# Transfer switch setup....MC kosher?



## Wirenuting (Sep 12, 2010)

No offense,, but don't journeymen also do residential or are you all stuck doing other stuff?

BTW,, welcome to ET


----------



## Tec (Nov 26, 2012)

Hey IBEW 164, I am out of 102 but I have spent much of my career in your territory.

You will catch a lot of hell here for talking about sideworking, but don't let them bother you.

MC may work for you. NJ could be kinda weird. I would just run a piece of EMT out of the top as a sleeve and put a connector with bushing at the top. Then run 10-3 romex across the ceiling and down the EMT sleeve. That will give you protection for much less than running MC the entire way.


----------



## McClary’s Electrical (Feb 21, 2009)

There's not much more hack than pulling 10/3 romex through conduit.

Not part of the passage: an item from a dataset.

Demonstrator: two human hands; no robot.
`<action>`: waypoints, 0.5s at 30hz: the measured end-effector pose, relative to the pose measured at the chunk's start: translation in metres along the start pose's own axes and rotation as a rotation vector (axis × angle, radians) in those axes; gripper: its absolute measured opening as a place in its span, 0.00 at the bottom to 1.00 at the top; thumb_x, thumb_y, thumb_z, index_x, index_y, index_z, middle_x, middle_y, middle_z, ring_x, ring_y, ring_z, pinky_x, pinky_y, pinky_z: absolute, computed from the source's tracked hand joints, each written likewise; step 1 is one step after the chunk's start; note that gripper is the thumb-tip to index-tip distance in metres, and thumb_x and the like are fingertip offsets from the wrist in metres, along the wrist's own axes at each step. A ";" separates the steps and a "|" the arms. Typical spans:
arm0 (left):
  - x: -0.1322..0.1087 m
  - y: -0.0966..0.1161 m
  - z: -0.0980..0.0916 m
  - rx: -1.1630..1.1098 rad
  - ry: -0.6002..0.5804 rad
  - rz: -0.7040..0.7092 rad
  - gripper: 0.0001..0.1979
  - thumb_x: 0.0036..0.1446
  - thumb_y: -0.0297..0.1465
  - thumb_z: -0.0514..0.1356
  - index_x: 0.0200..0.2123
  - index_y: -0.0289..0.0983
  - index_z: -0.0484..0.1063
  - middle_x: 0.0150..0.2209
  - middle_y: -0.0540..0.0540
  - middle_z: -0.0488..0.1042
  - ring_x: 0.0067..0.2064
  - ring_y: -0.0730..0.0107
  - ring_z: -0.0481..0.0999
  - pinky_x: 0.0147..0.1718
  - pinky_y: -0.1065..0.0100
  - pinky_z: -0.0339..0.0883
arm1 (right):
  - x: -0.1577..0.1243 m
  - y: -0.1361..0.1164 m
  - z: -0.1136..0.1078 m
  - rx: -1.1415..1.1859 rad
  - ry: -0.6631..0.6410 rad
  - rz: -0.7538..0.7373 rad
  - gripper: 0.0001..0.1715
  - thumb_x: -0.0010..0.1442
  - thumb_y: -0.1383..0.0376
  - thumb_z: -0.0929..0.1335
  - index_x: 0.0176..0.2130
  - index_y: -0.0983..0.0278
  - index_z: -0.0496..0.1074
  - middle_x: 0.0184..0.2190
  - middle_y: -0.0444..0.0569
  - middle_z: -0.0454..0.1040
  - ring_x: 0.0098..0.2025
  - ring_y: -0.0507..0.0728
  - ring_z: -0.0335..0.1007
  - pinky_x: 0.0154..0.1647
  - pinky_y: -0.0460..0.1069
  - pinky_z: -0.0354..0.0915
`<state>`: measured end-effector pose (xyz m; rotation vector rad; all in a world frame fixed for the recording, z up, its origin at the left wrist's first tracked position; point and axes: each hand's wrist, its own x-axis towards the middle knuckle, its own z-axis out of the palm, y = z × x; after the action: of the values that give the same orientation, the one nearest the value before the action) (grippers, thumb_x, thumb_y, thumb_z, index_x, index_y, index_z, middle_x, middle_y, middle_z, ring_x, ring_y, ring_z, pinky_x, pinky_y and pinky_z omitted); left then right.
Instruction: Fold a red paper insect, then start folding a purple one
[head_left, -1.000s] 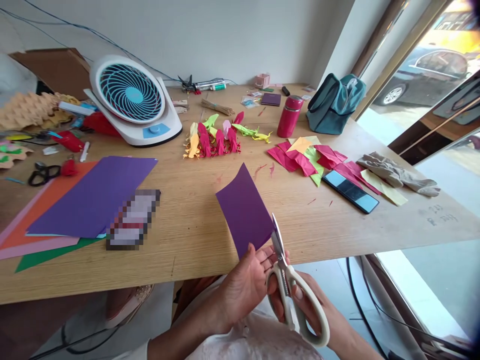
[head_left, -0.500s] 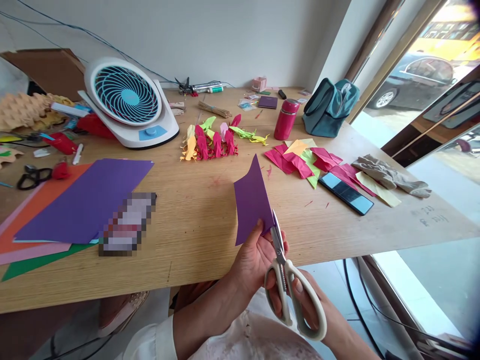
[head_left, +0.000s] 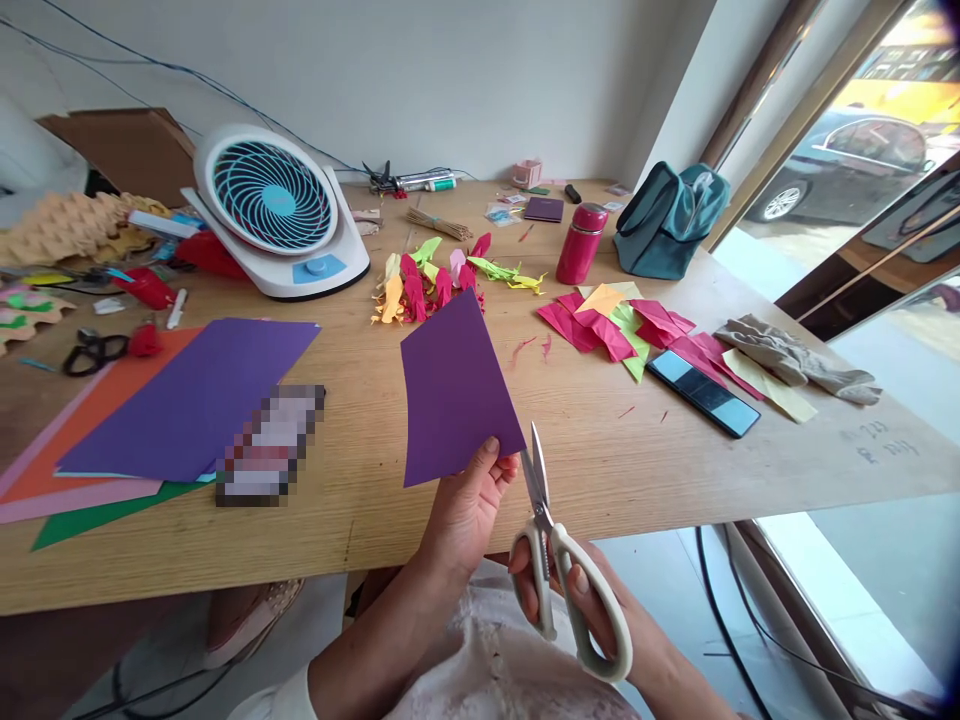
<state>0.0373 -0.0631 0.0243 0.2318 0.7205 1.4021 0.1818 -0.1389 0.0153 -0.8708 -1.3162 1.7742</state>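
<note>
Pinched near its lower right corner, a purple sheet of paper [head_left: 457, 390] is held up by my left hand [head_left: 465, 510] above the front of the table. The thumb lies on the paper's face and the fingers are behind it. My right hand [head_left: 592, 600] grips white-handled scissors [head_left: 541, 512], with fingers through the loops. The blades point upward and stand slightly apart, with their tips close to the paper's right edge. Folded paper figures [head_left: 427, 285] in pink, green, yellow and orange lie behind the held sheet.
Coloured sheets [head_left: 187, 400] and a blurred-out flat object [head_left: 270, 445] lie at left, before a white fan [head_left: 277, 215]. On the right are cut paper pieces [head_left: 600, 320], a phone [head_left: 703, 393], a cloth [head_left: 795, 360], a pink flask [head_left: 582, 244] and a teal bag [head_left: 667, 225].
My left hand has moved left with the purple paper and turned its face more toward me. The scissors have shifted slightly left, and their blades are further apart. The view has also shifted a little.
</note>
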 end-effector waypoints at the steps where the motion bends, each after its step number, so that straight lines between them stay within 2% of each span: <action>1: 0.001 0.001 -0.003 -0.025 0.011 -0.030 0.12 0.51 0.28 0.72 0.39 0.36 0.76 0.37 0.49 0.81 0.37 0.70 0.80 0.41 0.67 0.72 | 0.002 0.002 0.001 -0.017 0.001 0.001 0.36 0.66 0.37 0.60 0.48 0.63 0.72 0.30 0.48 0.72 0.30 0.54 0.63 0.35 0.51 0.59; 6: 0.004 0.000 -0.012 -0.166 0.064 -0.282 0.02 0.58 0.27 0.66 0.35 0.35 0.76 0.34 0.47 0.82 0.35 0.70 0.81 0.40 0.67 0.74 | 0.009 0.015 0.006 0.051 0.029 0.034 0.34 0.67 0.39 0.59 0.45 0.65 0.72 0.28 0.46 0.71 0.28 0.53 0.63 0.33 0.50 0.59; 10: 0.003 -0.002 -0.009 -0.200 0.046 -0.283 0.03 0.59 0.29 0.67 0.37 0.37 0.77 0.34 0.49 0.81 0.32 0.72 0.80 0.35 0.70 0.74 | 0.008 0.027 0.009 0.149 0.037 0.094 0.33 0.67 0.39 0.60 0.46 0.65 0.71 0.27 0.45 0.70 0.27 0.53 0.62 0.30 0.48 0.58; 15: 0.000 -0.006 -0.007 -0.143 0.063 -0.288 0.06 0.57 0.32 0.69 0.32 0.36 0.75 0.27 0.52 0.77 0.25 0.74 0.76 0.31 0.70 0.73 | 0.006 0.028 0.010 0.176 0.019 0.103 0.34 0.66 0.39 0.61 0.46 0.65 0.71 0.26 0.44 0.70 0.25 0.51 0.61 0.30 0.48 0.57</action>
<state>0.0376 -0.0662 0.0156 -0.0286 0.6732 1.1827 0.1656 -0.1433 -0.0096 -0.8677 -1.1012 1.9246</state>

That must be a union thing.


----------



## IBEW 164 (Nov 26, 2012)

We have an A and a B program. A guys like myself are commercial/industrial etc. the B guys are residential. So no I have never seen a residential home while at work. 

And I was under the impression that even though the ceiling was no longer considered an area where "physical damage" could readily occur that I was unable to run romex exposed on the Sheetrock surface. 

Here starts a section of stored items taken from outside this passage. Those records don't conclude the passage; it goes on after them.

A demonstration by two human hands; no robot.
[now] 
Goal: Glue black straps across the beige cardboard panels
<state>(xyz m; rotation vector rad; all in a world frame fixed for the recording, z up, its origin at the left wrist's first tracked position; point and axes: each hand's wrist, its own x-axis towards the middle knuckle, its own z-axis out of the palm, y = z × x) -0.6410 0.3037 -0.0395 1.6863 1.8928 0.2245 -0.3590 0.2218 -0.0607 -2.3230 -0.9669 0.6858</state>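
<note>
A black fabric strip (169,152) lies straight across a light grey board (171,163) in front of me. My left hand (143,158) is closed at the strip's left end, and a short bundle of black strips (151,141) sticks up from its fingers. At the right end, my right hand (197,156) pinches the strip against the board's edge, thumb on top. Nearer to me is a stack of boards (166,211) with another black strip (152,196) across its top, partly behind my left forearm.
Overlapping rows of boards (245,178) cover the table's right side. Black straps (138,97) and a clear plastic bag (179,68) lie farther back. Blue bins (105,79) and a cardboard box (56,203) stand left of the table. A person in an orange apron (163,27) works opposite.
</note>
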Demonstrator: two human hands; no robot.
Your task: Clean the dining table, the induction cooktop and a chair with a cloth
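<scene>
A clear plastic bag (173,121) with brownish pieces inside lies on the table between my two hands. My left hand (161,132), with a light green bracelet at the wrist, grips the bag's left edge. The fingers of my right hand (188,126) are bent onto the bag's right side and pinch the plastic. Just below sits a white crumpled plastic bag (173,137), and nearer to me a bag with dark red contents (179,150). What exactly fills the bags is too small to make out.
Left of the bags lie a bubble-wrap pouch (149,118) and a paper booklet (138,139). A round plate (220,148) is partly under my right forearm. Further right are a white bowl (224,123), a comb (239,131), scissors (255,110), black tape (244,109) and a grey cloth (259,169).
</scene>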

I'm just looking for a few different opinions and suggestions here. 

I could just pipe it but would rather not. I suppose to "could" sleeve the vertical run then go to a connector and proceed. And then once again hit a 1900 box before sleeving it through the wall. 

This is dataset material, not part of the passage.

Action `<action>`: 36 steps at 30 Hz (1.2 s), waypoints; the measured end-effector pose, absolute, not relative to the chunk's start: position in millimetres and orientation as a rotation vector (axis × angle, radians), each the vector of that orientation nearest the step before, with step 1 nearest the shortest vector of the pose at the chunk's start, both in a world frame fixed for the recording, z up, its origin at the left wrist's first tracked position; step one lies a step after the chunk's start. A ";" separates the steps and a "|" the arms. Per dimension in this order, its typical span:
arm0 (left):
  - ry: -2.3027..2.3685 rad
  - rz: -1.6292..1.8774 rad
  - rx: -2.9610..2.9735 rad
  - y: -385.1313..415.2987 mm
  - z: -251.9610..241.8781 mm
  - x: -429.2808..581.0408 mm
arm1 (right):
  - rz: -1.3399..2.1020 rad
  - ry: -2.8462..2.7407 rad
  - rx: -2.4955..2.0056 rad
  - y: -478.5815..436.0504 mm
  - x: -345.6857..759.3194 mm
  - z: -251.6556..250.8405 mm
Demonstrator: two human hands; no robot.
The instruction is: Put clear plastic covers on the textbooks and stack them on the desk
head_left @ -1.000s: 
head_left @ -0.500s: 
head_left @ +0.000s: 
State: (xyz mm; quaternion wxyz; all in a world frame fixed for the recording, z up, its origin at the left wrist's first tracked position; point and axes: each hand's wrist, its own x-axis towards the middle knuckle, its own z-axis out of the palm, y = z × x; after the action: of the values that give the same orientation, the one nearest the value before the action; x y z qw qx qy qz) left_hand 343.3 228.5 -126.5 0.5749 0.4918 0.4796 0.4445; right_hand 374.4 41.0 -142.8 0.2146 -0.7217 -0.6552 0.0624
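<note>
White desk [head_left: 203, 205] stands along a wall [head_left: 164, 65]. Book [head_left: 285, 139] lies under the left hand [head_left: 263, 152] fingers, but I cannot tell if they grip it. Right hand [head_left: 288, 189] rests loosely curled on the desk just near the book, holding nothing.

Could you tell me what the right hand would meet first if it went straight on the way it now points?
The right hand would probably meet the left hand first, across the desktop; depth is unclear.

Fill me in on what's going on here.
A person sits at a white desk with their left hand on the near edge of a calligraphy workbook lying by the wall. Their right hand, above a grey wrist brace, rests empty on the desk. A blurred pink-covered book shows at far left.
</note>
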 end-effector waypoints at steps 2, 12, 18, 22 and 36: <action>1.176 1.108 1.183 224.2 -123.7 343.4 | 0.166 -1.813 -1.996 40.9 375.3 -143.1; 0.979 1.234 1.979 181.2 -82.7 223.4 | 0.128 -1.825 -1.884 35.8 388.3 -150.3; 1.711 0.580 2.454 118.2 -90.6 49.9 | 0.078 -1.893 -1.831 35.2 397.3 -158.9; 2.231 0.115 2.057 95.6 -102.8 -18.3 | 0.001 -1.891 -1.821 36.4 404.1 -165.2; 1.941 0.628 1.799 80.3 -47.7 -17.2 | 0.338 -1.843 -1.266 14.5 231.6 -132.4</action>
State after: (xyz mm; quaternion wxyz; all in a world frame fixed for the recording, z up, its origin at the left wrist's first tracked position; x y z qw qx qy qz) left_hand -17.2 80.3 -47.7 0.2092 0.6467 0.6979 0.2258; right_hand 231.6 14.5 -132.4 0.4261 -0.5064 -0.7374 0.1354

The existing work has all romex pulled along the ceilings but that was over 15 years ago so with new work I want to make sure that all is well.


----------



## IBEW 164 (Nov 26, 2012)

mcclary's electrical said:


> There's not much more hack than pulling 10/3 romex through conduit. That must be a union thing.


Must not be union bc the only time I see romex on the job is for temp lighting. But thanks for taking a cheap shot. I'd like to stay on subject here with actual intelligent replies. Thanks.


----------



## Tec (Nov 26, 2012)

mcclary's electrical said:


> There's not much more hack than pulling 10/3 romex through conduit. That must be a union thing.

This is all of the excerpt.